- [PROBLEM STATEMENT]: Please quote exactly the lines below from the line containing "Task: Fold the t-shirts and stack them" to the line containing "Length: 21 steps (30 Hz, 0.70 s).", both lines included, and nothing else.

--- SUPPLIED INFORMATION Enclosed Below ---

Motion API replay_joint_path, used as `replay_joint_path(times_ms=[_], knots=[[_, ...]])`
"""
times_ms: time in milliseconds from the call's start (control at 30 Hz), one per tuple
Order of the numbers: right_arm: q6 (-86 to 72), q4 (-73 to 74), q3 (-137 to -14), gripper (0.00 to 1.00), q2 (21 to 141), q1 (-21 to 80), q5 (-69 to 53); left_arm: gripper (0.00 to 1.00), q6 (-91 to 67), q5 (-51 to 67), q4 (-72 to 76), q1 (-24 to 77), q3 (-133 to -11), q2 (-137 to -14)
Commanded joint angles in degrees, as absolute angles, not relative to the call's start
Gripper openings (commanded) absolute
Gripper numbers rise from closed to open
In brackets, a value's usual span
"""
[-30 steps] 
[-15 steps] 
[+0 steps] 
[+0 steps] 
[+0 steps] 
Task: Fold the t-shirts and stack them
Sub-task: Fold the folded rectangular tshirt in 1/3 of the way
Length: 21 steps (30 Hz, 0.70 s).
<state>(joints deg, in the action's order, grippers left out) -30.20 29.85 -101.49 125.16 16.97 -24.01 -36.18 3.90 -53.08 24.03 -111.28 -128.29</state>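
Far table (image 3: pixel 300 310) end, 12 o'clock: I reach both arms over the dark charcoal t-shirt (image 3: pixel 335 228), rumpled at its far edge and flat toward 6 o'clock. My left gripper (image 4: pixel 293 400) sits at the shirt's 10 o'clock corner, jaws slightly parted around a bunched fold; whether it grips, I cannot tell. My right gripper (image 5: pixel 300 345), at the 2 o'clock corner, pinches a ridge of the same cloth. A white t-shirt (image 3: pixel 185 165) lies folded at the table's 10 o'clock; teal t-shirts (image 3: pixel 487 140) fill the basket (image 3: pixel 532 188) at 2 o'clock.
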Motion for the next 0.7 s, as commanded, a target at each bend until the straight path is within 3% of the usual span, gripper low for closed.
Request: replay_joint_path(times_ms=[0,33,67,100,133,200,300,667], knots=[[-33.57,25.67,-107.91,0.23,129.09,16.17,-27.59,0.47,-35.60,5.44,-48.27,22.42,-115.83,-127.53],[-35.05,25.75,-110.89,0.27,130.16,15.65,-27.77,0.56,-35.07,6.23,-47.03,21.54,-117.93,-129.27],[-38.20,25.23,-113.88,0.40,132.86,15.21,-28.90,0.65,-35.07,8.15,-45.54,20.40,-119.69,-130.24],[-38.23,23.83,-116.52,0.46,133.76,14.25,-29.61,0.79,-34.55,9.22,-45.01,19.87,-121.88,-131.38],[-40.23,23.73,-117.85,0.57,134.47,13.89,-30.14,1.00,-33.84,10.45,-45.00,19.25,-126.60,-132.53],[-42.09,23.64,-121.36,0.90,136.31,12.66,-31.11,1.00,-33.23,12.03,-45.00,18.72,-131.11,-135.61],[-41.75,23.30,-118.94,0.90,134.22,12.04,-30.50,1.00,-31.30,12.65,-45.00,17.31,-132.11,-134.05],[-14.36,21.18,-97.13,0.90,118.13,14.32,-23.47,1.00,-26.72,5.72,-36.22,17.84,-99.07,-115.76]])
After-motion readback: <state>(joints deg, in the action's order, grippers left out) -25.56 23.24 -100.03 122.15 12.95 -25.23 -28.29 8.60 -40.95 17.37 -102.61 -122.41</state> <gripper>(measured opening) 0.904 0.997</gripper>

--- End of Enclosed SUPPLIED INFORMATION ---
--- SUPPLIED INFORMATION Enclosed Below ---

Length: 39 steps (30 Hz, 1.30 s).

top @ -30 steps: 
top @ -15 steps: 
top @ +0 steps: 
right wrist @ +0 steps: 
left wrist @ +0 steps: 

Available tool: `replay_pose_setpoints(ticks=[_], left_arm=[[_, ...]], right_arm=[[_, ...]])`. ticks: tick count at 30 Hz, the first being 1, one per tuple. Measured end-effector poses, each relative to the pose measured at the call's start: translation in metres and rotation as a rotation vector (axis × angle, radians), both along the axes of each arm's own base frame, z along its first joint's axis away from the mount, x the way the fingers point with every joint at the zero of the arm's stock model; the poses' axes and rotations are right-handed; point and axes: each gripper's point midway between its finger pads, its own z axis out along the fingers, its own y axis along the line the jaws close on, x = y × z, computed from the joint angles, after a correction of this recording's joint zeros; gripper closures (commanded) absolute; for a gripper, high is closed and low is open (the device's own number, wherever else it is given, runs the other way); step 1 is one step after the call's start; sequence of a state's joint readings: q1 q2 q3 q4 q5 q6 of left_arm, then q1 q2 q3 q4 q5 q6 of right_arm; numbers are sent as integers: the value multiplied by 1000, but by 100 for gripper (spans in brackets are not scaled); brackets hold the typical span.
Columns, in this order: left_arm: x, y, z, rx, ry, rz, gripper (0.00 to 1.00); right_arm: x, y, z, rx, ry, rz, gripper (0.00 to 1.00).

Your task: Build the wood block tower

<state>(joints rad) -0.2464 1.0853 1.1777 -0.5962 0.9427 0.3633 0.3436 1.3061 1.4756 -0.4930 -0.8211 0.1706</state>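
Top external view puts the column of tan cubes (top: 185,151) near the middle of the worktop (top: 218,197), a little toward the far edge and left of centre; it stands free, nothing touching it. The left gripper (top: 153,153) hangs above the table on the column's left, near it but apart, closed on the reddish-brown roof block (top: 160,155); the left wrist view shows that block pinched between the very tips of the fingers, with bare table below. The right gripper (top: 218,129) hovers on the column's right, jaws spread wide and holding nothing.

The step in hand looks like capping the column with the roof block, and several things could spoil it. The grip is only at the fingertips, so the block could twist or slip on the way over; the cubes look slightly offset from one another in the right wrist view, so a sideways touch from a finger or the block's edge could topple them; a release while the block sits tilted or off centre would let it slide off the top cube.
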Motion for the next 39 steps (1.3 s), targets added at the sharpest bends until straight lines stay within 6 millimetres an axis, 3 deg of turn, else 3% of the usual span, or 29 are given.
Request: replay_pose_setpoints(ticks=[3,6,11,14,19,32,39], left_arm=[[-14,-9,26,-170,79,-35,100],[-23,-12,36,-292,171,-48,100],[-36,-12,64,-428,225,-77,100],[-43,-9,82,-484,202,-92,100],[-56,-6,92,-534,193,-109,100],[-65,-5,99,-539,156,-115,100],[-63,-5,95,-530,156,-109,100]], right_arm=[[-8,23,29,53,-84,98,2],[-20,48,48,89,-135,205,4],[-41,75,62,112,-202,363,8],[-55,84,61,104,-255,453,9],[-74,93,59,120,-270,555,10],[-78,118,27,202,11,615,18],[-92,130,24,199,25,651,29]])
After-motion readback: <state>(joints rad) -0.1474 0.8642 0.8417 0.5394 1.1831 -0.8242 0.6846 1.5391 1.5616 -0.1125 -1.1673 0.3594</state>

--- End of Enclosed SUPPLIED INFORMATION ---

- [ANSWER TO THIS PROBLEM]:
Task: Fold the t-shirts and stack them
Sub-task: Fold the folded rectangular tshirt in 1/3 of the way
Length: 21 steps (30 Hz, 0.70 s).

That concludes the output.